For speed, I found that actually using the typing tutor was a good help -- it reminds you to try and type slowly to avoid mistakes; then when you speed up your fingers remember where to go. I think the idea is that when I just try to type fast, making a lot of mistakes, my fingers aren't learning as well, because they're spending a lot of time going to the mistke keys as well as the right ones. In the typing tutor I remember better to try to only go to the right ones.

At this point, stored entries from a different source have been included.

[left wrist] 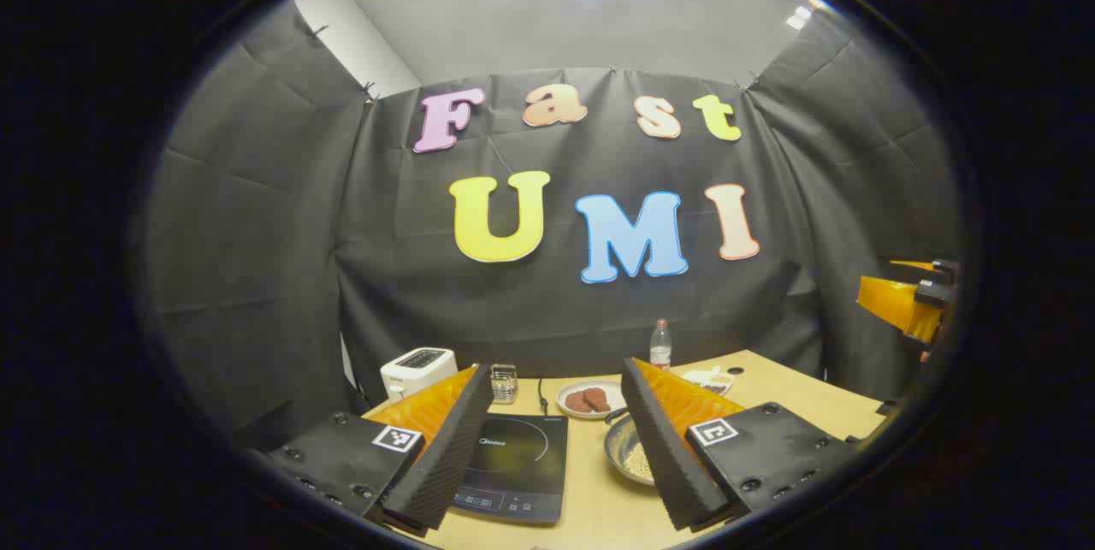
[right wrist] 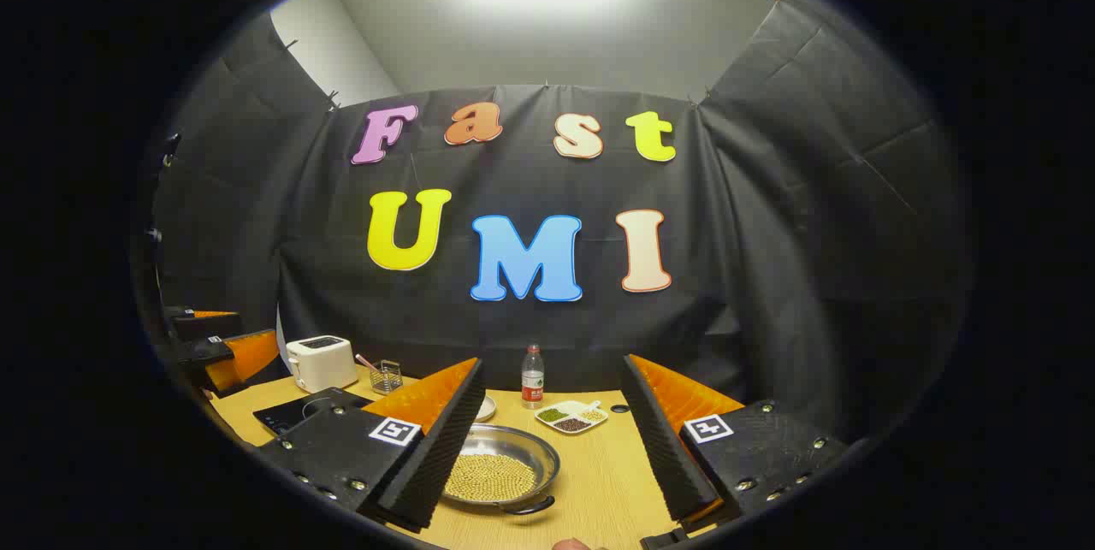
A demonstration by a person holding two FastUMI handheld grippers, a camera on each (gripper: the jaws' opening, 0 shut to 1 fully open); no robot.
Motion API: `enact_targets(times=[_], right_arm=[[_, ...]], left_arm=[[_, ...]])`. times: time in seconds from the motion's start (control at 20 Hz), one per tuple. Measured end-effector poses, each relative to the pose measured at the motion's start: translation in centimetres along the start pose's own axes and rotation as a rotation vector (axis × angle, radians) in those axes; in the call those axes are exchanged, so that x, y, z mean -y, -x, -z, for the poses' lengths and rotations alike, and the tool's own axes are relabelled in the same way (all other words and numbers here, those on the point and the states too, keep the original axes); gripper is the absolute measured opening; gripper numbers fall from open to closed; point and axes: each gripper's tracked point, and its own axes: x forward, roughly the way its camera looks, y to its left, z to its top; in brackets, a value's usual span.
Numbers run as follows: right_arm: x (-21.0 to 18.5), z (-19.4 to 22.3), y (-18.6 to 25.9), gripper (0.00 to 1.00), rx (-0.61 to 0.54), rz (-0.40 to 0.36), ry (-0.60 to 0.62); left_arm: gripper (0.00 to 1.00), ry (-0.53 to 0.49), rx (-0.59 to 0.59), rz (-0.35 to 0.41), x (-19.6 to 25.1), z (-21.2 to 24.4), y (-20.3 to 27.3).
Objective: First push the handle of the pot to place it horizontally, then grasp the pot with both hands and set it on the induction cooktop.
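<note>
Left gripper view: left gripper held above the near table edge, fingers spread wide, nothing between them. Through the gap, at 6 o'clock, the induction cooktop lies flat on the wooden table. Just right of it, at about 5 o'clock, the pot sits on the table, partly hidden behind the right-hand finger; pale beans show inside, and a dark handle stub points up toward the plate. Pot and cooktop sit near each other but apart. Behind them, a plate of brown patties. Toaster at 7 o'clock by the wall, a small wire holder beside it. Water bottle upright near the cloth wall. Right gripper shows at 3 o'clock, raised well off the table; cannot tell how far it is open.

Right gripper view: right gripper also wide open, holding nothing. The pot sits at 6 o'clock between the fingers, touching neither, its left rim behind the left finger; a loop handle faces the camera at its near rim. Cooktop at 8 o'clock, left of the pot. Divided snack dish beyond the pot, bottle behind it. Toaster and wire holder at 8 o'clock. Left gripper at 9 o'clock.
</note>
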Motion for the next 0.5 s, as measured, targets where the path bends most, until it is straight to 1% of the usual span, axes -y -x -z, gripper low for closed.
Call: enact_targets(times=[0.15,0.25,0.3,0.45,0.5], right_arm=[[-0.34,-0.03,-0.15,0.96,-0.001,-0.005,-0.005],[-0.57,-0.11,-0.28,0.96,0.001,-0.007,-0.005],[-0.78,-0.13,-0.46,0.96,-0.001,-0.01,0.0],[-1.02,-0.35,-0.43,0.96,0.001,-0.006,0.007],[-1.04,-0.42,-0.35,0.96,0.005,-0.002,-0.001]], left_arm=[[0.98,-0.004,0.007,-0.006,-0.35,-0.29,0.07],[0.98,-0.008,0.016,-0.008,-0.52,-0.58,0.34],[1.0,-0.007,0.024,-0.006,-0.65,-0.87,0.27],[1.0,-0.001,0.021,0.015,-0.52,-0.66,0.02],[0.98,-0.002,0.017,0.018,-0.61,-0.65,-0.02]])
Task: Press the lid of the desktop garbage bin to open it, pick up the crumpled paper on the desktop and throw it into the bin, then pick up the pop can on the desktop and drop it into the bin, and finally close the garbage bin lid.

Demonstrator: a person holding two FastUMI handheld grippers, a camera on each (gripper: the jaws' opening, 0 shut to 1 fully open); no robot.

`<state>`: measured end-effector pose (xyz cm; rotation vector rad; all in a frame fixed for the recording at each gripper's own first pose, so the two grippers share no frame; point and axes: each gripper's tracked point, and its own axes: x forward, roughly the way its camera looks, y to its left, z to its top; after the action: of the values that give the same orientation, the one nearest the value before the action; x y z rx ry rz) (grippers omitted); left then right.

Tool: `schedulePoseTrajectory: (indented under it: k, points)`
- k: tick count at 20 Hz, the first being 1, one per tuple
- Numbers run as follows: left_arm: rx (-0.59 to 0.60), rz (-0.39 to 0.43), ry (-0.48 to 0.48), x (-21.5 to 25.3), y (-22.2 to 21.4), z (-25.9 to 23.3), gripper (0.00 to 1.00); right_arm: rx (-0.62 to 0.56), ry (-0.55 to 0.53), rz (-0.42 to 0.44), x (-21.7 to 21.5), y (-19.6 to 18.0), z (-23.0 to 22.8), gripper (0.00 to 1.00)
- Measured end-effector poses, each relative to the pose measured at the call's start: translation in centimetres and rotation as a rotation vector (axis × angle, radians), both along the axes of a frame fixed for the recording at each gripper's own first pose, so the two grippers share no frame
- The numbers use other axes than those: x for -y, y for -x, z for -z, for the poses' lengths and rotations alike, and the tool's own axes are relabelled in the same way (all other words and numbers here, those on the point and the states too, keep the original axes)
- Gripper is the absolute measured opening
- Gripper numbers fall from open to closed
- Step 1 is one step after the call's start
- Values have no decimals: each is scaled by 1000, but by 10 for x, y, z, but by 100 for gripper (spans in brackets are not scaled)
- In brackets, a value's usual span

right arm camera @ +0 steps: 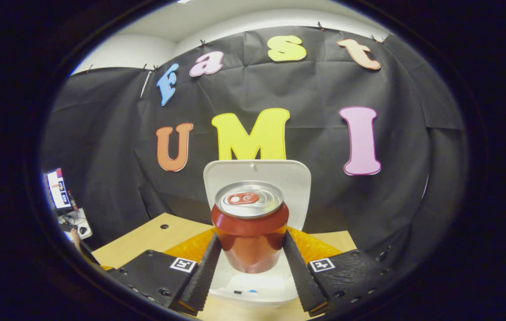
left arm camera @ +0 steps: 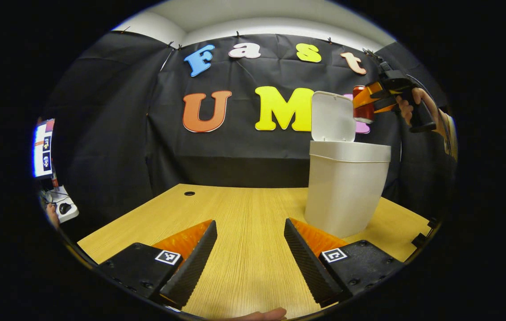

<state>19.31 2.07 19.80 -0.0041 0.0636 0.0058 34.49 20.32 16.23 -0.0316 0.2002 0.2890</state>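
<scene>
Bin (left arm camera: 346, 187), lid (left arm camera: 334, 117) and pop can (right arm camera: 250, 232) are each counted once, and two sets of tongs are seen. The bin is a white, smooth plastic container with rounded corners that tapers toward its base, and it stands on the pale wood-grain table (left arm camera: 244, 223), toward its far right in the left gripper view. Its flat, rounded-rectangle lid is raised upright at the back of the rim. The pop can is a red metal cylinder with a silvery top and a red pull tab; it is held upright between the ridged inner faces of the right tongs (right arm camera: 250, 267), above the bin's open mouth and in front of the lid. A few small marks can be made out low inside the bin in the right gripper view, but what they are cannot be told. In the left gripper view the can (left arm camera: 363, 104) is seen clamped just right of the lid by the right tongs (left arm camera: 368, 101), gripped by a hand (left arm camera: 422, 109). The left tongs (left arm camera: 250, 256) are spread wide over bare table, holding nothing.
</scene>
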Motion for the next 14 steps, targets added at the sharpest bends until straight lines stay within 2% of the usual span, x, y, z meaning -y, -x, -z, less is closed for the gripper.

Anyway, good luck with it! My right forearm still hurts, btw -- don't know if switching back has helped it much. I'll let you know how the symptoms go.

12:12 PM  
Anonymous Anonymous said...

I have an interesting situation. For the five years that I've been using Dvorak, it's mostly been on laptop keyboards. However, I've also been working most of that time on a workstation with a Sun keyboard, and I was forced to use Qwerty on that computer. So basically I'm used to typing with different layouts on different keyboards (in general, shallower keyboards make me think Dvorak). Recently at work we switched to Linux, and so I could start to use Dvorak, but it felt extremely strange at first (and due to some technical difficulties I'm back to qwerty for now).

But I think if I had always used dvorak at work, my qwerty skills would only have been used when using others' computers, or public terminals, and so would be rather poor. As it is I'm faster with dvorak, but not as fast as I was when I only knew qwerty. (but I almost never need to type fast enough for it to make a difference)

9:02 PM  
Anonymous Anonymous said...

So how'd it go? Are you back to qwerty?

After 9 mo and lots of typing tutor progs, I'm still at 30 wpm.

I'm ready to give up on dvo... are you glad *you* did?

4:26 PM  
Anonymous Anonymous said...

Now that's strange. I guess, it is a nice idea, then, to spend some time with a tutor. I had done it and had no wrist problems at all. I find Dvorak much, much more comfortable to use.

I had the keys exchanged and at the time I switched. And being able to touch-type QWERTY, I switched the layout for a while, when I needed something fast. Maybe that helped. Then after a while I could touch-type both. Now I almost forgot QWERTY, because the acrobatics are simply painful and I'm using almost exclusively Dvorak.

Did the switch-back help the right hand?